— Work item —
If a line in the listing carries the word "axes", return a copy of that line.

(Information provided Opens)

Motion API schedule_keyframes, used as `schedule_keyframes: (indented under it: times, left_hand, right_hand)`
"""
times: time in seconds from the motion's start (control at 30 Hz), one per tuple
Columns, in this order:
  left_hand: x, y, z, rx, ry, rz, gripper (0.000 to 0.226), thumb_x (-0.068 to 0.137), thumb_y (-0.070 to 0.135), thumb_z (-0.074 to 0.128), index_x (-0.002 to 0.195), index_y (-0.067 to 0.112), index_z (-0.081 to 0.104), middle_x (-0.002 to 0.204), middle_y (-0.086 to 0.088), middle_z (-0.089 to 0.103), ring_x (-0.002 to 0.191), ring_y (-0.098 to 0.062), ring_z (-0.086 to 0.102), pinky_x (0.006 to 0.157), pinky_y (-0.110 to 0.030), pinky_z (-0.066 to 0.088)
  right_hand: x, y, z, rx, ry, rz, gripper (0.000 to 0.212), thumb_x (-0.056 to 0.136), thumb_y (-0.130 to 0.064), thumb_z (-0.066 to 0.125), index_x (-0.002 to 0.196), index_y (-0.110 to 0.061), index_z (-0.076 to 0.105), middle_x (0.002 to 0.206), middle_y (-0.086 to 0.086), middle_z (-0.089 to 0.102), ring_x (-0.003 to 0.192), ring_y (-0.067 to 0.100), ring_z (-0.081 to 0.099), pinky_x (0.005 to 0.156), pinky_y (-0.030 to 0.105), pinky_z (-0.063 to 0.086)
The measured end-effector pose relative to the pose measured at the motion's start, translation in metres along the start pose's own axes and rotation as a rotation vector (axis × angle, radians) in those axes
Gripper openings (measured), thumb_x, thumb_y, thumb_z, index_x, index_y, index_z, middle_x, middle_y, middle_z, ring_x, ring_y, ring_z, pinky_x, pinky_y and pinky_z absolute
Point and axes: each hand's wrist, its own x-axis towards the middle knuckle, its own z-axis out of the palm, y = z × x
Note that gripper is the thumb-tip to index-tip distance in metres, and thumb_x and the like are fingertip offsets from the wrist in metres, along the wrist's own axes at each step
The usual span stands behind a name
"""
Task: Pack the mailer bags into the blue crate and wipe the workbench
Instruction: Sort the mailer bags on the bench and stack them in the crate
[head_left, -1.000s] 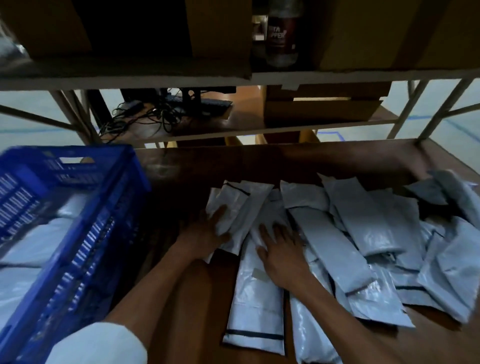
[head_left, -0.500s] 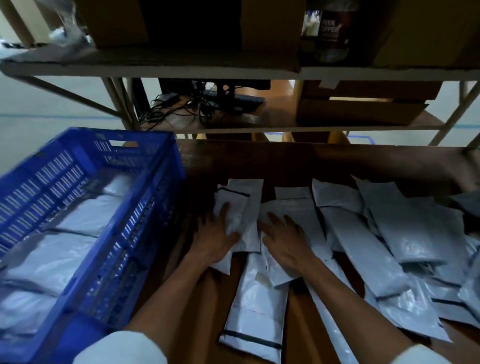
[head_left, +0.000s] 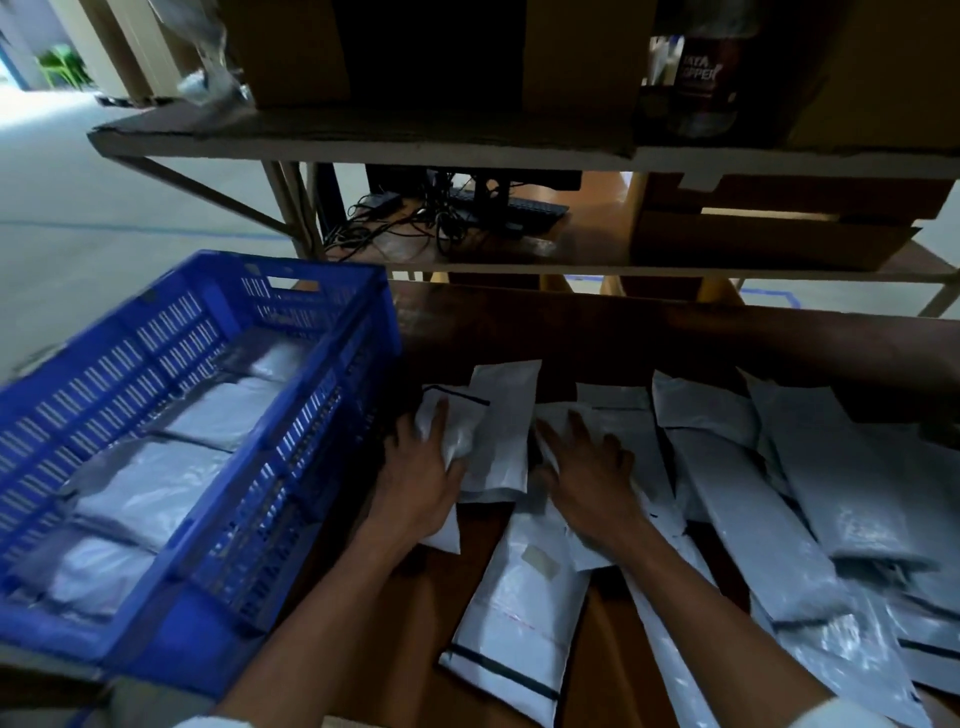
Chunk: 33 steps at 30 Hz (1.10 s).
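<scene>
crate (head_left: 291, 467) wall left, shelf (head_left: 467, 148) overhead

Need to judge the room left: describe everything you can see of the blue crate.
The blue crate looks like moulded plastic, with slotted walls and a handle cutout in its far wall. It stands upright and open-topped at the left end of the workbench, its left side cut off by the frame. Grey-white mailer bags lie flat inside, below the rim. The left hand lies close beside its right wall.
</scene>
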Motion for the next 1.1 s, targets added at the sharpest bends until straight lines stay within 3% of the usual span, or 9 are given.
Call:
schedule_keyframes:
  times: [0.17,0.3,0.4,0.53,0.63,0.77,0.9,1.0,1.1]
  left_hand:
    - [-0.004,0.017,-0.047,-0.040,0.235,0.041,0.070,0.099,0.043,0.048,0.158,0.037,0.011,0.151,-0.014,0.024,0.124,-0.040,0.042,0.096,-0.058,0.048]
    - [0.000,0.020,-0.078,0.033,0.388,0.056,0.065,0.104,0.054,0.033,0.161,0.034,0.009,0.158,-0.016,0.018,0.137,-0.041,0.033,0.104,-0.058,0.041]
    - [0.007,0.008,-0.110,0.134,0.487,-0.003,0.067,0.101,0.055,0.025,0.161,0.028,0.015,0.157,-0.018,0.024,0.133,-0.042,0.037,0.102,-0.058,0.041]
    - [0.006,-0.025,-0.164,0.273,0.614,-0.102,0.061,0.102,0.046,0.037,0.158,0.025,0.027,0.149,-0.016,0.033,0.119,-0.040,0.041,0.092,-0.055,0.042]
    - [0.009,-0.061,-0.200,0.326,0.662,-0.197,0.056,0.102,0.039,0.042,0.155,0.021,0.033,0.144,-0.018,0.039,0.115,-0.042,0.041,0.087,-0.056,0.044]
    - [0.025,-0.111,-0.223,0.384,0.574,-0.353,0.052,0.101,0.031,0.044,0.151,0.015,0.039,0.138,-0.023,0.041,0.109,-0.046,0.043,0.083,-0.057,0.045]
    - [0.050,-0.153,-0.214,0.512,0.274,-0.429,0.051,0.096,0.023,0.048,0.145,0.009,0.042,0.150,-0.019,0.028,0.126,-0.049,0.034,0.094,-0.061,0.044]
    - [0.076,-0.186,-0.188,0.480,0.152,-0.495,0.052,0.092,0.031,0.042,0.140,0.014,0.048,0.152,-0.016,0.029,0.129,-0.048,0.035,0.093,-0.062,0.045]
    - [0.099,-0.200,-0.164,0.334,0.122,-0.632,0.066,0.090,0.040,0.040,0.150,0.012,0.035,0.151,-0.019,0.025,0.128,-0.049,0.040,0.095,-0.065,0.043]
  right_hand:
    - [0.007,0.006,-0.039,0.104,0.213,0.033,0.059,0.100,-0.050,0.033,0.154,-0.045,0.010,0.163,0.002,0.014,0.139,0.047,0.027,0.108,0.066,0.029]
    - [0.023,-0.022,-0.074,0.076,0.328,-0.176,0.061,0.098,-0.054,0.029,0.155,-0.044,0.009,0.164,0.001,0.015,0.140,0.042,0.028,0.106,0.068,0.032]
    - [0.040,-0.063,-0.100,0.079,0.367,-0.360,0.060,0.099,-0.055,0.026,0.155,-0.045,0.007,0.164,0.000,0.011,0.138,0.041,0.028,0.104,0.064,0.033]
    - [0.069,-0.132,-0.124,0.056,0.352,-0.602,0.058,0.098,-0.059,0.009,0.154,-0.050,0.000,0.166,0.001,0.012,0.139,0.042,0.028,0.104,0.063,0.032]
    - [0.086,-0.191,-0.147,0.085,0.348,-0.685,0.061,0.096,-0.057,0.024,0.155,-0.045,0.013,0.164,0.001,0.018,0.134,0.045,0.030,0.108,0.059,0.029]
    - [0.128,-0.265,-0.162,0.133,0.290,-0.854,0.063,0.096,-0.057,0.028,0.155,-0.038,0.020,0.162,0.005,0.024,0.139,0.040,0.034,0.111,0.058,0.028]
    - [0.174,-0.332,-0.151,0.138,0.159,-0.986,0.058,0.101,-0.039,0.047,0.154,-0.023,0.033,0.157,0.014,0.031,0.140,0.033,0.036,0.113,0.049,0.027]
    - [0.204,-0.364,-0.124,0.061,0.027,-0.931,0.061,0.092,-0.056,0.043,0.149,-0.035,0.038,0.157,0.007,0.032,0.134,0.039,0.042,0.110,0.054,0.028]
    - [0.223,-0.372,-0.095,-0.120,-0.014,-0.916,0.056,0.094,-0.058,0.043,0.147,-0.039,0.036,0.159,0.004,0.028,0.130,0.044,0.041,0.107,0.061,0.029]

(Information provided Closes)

— Written answer —
The measured end-effector pose relative to the pose measured at the motion's start, translation in metres along the start pose's own axes and rotation as a rotation vector (axis × angle, radians) in those axes
Point and axes: each hand's wrist, its own x-axis towards the middle knuckle, its own z-axis out of the palm, y = z × x
Note that gripper is the thumb-tip to index-tip distance in metres, and thumb_x and the like are fingertip offsets from the wrist in metres, along the wrist's own axes at each step

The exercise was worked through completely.